Date and venue
- Final: 20 September 2025;
- Venue: Live Arena [wd] Novoivanovskoye, Russia

Organisation
- Organiser: Ministry of Foreign Affairs of the Russian Federation; Foundation for the Preservation and Support of Cultural Heritage and the Development of National and World Culture "Traditions of Art"; Channel One; National Media Group;

Production
- Director: Roman Butovsky
- Executive producer: Konstantin Ernst
- Presenters: Domestic: Alexey Vorobyov; Aida Garifullina; International: Meng Lei (China); Stefy Patel (India);

Participants
- Number of entries: 22
- Debuting countries: See list of participants
- Participation map Participating countries;

Vote
- Voting system: Each juror awarded 29, 25, 22, 20, 18–1 points to their favourite 22 songs
- Winning song: Vietnam "Phù Đổng Thiên Vương"

= Intervision 2025 =

International song competition

Intervision 2025 (Интервидение 2025), officially the Intervision 2025 International Music Contest, was an international song competition that took place at the Live Arena in Novoivanovskoye near the city of Moscow, Russia, on 20 September 2025. The event primarily featured representatives from BRICS, CIS, Latin American, African, Middle Eastern, South and Southeast Asian countries, each with a single entrant. Although its organiser, format, objectives, and set of participants differed from the original run, it was regarded as a revival of the Intervision Song Contest.
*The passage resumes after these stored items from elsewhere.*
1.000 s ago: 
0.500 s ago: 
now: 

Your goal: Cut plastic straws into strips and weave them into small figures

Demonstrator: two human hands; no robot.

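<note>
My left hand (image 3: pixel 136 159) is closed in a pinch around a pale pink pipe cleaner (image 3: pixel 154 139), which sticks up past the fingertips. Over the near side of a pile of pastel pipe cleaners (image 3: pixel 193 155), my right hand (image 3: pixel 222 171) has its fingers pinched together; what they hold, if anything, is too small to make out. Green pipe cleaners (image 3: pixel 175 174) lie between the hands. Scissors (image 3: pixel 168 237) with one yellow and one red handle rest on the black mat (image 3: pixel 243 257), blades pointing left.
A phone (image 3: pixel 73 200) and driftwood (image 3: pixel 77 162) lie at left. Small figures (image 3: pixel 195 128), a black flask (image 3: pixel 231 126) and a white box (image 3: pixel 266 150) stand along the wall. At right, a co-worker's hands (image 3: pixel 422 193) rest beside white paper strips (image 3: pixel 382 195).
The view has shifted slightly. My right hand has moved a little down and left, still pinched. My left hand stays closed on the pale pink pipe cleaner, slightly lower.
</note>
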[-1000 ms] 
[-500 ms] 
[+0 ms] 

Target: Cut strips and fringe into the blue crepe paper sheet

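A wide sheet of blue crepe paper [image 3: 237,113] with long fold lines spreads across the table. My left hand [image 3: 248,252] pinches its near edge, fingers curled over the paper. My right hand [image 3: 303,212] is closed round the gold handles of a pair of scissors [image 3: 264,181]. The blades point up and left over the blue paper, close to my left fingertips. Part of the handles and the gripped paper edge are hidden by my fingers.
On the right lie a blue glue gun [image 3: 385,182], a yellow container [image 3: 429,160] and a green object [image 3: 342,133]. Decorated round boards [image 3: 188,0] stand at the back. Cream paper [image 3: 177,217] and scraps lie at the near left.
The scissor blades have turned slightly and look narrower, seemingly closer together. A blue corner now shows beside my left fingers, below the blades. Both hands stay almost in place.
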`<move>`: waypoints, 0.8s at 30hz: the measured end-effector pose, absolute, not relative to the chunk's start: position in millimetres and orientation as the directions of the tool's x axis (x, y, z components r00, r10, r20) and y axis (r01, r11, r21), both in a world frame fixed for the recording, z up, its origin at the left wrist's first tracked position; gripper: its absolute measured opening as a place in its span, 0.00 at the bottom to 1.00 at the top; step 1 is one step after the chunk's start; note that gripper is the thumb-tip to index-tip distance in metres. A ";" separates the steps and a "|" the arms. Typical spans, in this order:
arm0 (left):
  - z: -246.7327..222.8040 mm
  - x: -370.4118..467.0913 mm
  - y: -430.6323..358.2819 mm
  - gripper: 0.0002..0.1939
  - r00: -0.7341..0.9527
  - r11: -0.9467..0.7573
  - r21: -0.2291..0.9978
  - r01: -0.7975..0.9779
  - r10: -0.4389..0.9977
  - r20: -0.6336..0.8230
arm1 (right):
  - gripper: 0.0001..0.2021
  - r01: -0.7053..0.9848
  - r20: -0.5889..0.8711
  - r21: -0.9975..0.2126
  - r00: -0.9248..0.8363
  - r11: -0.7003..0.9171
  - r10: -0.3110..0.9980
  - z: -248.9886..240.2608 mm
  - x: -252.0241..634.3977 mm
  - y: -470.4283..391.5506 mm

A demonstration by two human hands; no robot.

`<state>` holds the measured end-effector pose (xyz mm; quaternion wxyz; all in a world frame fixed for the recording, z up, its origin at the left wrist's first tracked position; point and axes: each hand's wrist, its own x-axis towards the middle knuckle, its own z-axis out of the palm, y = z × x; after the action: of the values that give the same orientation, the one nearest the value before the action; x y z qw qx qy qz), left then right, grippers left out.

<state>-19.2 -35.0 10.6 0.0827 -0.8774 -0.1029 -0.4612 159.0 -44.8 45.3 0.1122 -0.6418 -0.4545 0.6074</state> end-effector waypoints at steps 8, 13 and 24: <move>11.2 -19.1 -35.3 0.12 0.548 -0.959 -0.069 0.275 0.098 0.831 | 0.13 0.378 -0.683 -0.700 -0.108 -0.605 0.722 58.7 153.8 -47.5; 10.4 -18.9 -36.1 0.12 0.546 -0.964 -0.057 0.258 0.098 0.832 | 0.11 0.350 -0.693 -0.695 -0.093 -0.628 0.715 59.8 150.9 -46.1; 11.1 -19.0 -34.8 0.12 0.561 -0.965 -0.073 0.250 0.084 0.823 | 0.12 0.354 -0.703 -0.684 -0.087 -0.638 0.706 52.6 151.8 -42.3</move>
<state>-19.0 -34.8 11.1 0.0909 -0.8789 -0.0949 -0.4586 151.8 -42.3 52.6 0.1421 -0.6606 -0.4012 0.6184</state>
In a decree by Russian president Vladimir Putin, Deputy Prime Minister Dmitry Chernyshenko was appointed chairman of the organising committee, while the Russian foreign ministry was in charge of promoting the contest. The winner was Vietnam, represented by Đức Phúc with the song "Phù Đổng Thiên Vương".

== Background ==
The Intervision Song Contest was originally launched in the 1960s by the International Radio and Television Organisation (OIRT) as an alternative to the Eurovision Song Contest for the Eastern Bloc of states, but was eventually discontinued in 1980. After 28 years, in 2008; an unrelated song contest entitled Five Stars: Intervision took place, this time featuring countries from the Commonwealth of Independent States, the Shanghai Cooperation Organisation, and the former Soviet Republics.

On 25 February 2022, following the start of the Russian invasion of Ukraine, the European Broadcasting Union (EBU) excluded Russia from the Eurovision Song Contest 2022, as "the inclusion of a Russian entry in [the 2022] contest would bring the competition into disrepute", following pressure from several participating broadcasters. On 26 February, the Russian member broadcasters of the EBU (RTR, Channel One, and RDO) announced their intention to withdraw from the union following their exclusion from the contest. On 1 March, the EBU suspended their membership, and on 26 May, the suspension became indefinite, making them ineligible to participate in any EBU events.

On 3 February 2025, Russian president Vladimir Putin ordered the return of an Intervision Song Contest by decree, inviting "friendly" countries to the contest, with the goal of "developing international cultural and humanitarian cooperation". The new contest is also supposed to, according to Russian senator Lilia Gumerova, "promote real music" and reject "fake values that are alien to any normal person", referring to Eurovision's inclusion of acts such as drag performer Conchita Wurst, who won the Eurovision Song Contest 2014 for Austria. The contestants are encouraged to "emphasise respect for traditional universal, spiritual and family values". Russian foreign minister Sergey Lavrov suggested that Intervision would be free of "perversion and abuse of human nature, as we saw in the Paris Olympics".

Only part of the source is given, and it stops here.